Seamos uno solo
El PAPA León XIV, nos dice que el Evangelio de Jn 17,20 nos muestra a Jesús en la Última Cena, ya cercano al final de su vida terrena, y, sin embargo, en ese momento, ora y piensa en nosotros. También nosotros, al entrar con confianza dentro de la oración de Jesús, nos vemos envueltos, por su amor, en un gran proyecto que abarca a toda la humanidad.

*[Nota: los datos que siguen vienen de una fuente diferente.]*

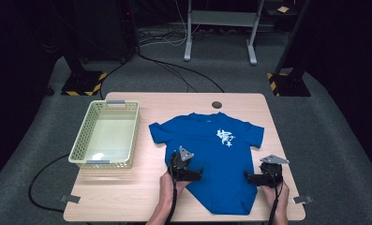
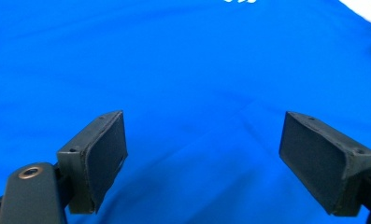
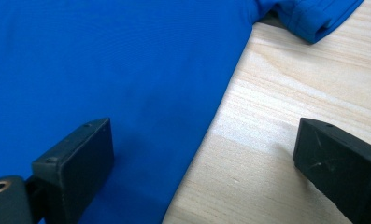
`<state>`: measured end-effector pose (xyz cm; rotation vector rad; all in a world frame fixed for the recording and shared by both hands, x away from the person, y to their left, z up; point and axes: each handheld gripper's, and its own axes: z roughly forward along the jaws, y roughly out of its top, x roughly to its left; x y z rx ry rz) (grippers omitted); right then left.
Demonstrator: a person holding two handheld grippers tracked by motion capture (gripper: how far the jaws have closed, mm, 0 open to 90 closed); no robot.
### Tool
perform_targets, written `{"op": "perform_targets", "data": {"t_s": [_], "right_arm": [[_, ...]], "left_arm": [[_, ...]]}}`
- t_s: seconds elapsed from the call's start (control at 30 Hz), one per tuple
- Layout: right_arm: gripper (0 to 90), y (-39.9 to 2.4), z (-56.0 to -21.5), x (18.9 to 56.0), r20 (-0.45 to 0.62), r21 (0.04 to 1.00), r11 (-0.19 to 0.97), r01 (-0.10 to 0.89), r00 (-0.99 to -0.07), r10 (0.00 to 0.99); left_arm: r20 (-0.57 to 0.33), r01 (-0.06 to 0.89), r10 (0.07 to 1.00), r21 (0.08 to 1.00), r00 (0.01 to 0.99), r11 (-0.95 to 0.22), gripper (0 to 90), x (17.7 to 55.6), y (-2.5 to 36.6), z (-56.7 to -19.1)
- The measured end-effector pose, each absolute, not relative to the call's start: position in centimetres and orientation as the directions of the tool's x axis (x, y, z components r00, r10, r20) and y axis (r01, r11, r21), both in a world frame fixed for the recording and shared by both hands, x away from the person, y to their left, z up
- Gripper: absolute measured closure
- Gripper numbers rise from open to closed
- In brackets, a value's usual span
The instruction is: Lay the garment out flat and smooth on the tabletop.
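Observation:
A blue T-shirt with a white print lies flat on the wooden table, collar toward the far edge. My left gripper hovers over the shirt's left side, pointing right. In the left gripper view its jaws stand wide apart above smooth blue cloth, with nothing between them. My right gripper is at the shirt's right side, pointing left. The right gripper view shows it open, straddling the shirt's side edge: one jaw over cloth, the other over bare wood. A sleeve hem lies ahead.
A pale yellow plastic basket stands empty on the table's left part. A round cable hole sits near the far edge. Bare wood runs along the shirt's right side. Cables and stand legs are on the floor beyond.

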<state>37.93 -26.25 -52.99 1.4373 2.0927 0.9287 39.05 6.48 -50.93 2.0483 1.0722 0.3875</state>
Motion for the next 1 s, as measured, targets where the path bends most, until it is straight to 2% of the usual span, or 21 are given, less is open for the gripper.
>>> {"op": "perform_targets", "data": {"t_s": [0.13,0.4,0.6,0.77,0.87,1.0], "right_arm": [[4.6,-26.3,-53.0,38.0,0.019,0.732,0.237,0.638,-0.367,0.930],[5.7,-26.3,-53.0,37.9,0.021,0.734,0.228,0.640,-0.356,0.934],[5.7,-26.3,-53.0,37.9,0.019,0.734,0.228,0.640,-0.356,0.934],[6.2,-26.3,-53.0,38.0,0.018,0.735,0.226,0.640,-0.352,0.936],[6.3,-26.3,-53.0,38.0,0.017,0.735,0.226,0.639,-0.351,0.936],[6.4,-26.3,-53.0,38.0,0.017,0.735,0.226,0.639,-0.351,0.936]], "left_arm": [[-0.073,0.551,0.785,0.752,0.616,-0.362,17.2,39.2,4.6,-50.9],[-0.061,0.559,0.769,0.723,0.637,-0.406,34.0,39.6,1.6,-51.5],[-0.035,0.564,0.789,0.719,0.614,-0.406,56.8,39.1,1.3,-51.9],[-0.068,0.576,0.794,0.725,0.605,-0.377,73.2,38.8,2.0,-52.0],[-0.072,0.571,0.785,0.727,0.616,-0.382,80.4,38.6,2.3,-52.0],[-0.080,0.568,0.781,0.733,0.619,-0.375,83.2,38.3,2.7,-51.8]]}}
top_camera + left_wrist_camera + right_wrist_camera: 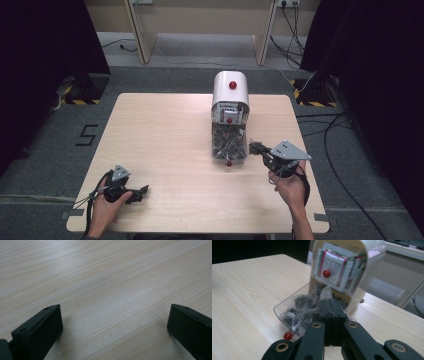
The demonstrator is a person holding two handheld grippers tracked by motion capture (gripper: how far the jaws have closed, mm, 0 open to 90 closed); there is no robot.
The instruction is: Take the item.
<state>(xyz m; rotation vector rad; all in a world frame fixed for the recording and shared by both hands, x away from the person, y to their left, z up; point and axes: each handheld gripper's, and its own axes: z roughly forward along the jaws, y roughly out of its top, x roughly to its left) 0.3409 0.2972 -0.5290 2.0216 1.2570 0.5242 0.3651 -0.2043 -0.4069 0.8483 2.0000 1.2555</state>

Cristo nos pide que todos seamos una sola cosa (cf. v. 21). Este es el mayor bien que se puede desear, porque el Padre da la vida, el Hijo la recibe y el Espíritu la comparte. El Señor quiere que seamos uno.
Jesús nos revela que Dios nos ama, como se ama a sí mismo. El Padre nos ama de manera infinita, ¡ama antes que nadie! Desde su misericordia, Dios nos acoge a todos los hombres en su abrazo; y es su vida, la que se nos entrega por medio de Cristo, la que nos hace uno y nos une entre nosotros.
El PAPA nos dice que hemos recibido la vida antes de haberla deseado. Apenas nacemos, necesitamos de los demás para vivir; solos no lo hubiéramos logrado. Se lo debemos a alguien más, que nos salvó, se hizo cargo de nosotros, de nuestro cuerpo y también de nuestro espíritu. Todos nosotros vivimos gracias a una relación, es decir, a un vínculo libre y liberador de humanidad y cuidado mutuo.
A veces, esta humanidad se ve traicionada. Como cuando se invoca la libertad para quitar la vida, no para proteger, sino para herir. Sin embargo, incluso frente al mal que divide y mata, Jesús sigue orando al Padre por nosotros. Su oración es un bálsamo sobre nuestras heridas, convirtiéndose en anuncio de perdón y reconciliación para todos.
Esta oración da sentido a los momentos luminosos de nuestro amor como padres, abuelos, hijos e hijas. Y esto es lo que queremos anunciar al mundo: estamos aquí para ser “uno”, tal y como el Señor quiere que seamos, “uno”. En nuestras familias y en los lugares donde vivimos, trabajamos y estudiamos: distintos, pero uno; muchos, pero uno, siempre uno, en cualquier circunstancia y edad de la vida.
León XIV, expresa que, si todos nos amamos sobre el fundamento de Cristo, que es «el Alfa y la Omega», «el principio y el fin» (cf. Ap 22,13), seremos un signo de paz para todos, en la sociedad y en el mundo. No hay que olvidarlo: del seno de las familias nace el futuro de los pueblos.